Younger and An both also mentioned the intense competition in many introductory science courses.

“I felt like no one really cared about actually learning—they were just focused on beating everyone else and were worried about what the curve was going to be,” Younger says of her experience in Life Sciences 1b last spring. “I was really turned off by the whole environment.”

Professors say they are aware of the trend, and that they try to combat it in their classes.

Lue and Georgi both say they set up forums for collaboration on problem sets and studying on exams in order to decrease the competition in their classes.

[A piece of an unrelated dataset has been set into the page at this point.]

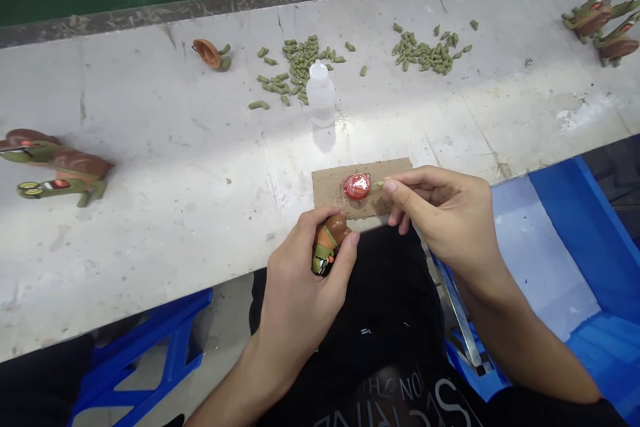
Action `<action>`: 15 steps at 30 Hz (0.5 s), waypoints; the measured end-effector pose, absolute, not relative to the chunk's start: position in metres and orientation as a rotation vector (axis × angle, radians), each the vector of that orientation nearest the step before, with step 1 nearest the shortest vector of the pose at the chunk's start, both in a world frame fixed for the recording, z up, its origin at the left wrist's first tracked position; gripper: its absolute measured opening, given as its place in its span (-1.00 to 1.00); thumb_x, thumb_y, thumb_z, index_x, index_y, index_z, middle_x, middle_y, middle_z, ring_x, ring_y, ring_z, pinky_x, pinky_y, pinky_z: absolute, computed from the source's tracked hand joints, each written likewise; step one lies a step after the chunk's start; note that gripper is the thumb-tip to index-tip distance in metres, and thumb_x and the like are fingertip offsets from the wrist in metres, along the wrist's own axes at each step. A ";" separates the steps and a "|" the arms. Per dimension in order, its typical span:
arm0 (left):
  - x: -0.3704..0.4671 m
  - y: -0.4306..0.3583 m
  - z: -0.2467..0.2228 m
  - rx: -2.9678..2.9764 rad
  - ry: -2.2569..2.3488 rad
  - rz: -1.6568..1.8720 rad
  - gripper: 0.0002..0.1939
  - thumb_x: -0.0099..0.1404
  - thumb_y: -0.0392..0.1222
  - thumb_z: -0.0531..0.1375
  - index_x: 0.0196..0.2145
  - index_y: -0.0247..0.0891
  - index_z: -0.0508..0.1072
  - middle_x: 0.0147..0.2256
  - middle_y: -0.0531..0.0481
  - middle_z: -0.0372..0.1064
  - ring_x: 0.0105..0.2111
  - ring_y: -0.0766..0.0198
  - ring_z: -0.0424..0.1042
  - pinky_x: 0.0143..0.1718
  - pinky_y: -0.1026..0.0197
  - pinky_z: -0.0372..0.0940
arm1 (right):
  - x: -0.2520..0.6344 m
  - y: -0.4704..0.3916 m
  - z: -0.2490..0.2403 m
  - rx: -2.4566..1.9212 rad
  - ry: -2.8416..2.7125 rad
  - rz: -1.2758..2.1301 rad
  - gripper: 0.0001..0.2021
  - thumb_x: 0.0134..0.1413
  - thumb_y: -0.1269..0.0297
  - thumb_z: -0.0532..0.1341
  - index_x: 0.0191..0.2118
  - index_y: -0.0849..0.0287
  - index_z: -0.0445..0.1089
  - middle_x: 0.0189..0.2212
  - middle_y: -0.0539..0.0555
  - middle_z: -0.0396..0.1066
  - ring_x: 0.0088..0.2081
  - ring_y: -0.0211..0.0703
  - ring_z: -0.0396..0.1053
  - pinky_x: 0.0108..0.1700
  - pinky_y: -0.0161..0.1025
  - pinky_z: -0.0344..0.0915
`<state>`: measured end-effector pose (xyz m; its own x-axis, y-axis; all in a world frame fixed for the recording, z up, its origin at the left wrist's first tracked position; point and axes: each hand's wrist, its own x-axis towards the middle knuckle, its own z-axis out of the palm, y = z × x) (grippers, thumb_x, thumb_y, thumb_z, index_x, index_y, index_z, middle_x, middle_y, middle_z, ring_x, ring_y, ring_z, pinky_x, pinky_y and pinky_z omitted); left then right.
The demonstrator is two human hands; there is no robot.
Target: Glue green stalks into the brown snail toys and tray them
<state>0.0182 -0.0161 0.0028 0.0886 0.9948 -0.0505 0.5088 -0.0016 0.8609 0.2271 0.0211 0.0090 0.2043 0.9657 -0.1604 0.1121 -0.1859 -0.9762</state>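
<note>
My left hand [305,267] is closed around a small green and brown turtle figure [326,238] at the table's front edge. Between the thumb and fingers of my right hand [440,207], the tip of a small green piece [379,184] shows; most of it is hidden. That tip is close to a shiny red blob [357,186] on a piece of brown cardboard [326,183]. Behind the cardboard a translucent squeeze bottle [321,95] stands upright. Small green pieces lie in two heaps, one heap [303,60] around the bottle and another heap [427,53] to the right.
More green and brown figures lie at the table's left [60,163] and far right [597,20]. A partial figure [210,53] with an open brown shell sits at the back. Blue plastic stool legs [175,347] are below left, and a blue bin [585,233] is to the right.
</note>
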 end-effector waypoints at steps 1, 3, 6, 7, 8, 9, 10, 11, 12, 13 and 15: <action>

But Wilfried Schmid—a mathematics professor who has taught Math 55, often described as the most difficult math class offered in the country—says there is a trade-off between the need to limit competitiveness and the desire to allow ambitious students to reach their potentials.

“There is some sort of balancing act, and I can’t say we get it perfectly,” Schmid says.


While the professors acknowledge that the attrition in their concentrations is problematic, they note that students switch away from the sciences across the country and have been doing so for years.

Students often enter college with an interest in science, Lue says, but then realize that there are fields which they had never previously encountered that appeal to them.

Lue adds that while the professors want students to study their disciplines, their introductory courses also act as a “gateway” to science that round out the educations of those who eventually focus on a discipline in the social sciences or humanities.

“The goal is to make sure that, without question, Harvard is the best place for an undergraduate to study life sciences,” Lue says. “If the numbers don’t change, but we have a sense that students...have a better sense of science, we’re more than happy.”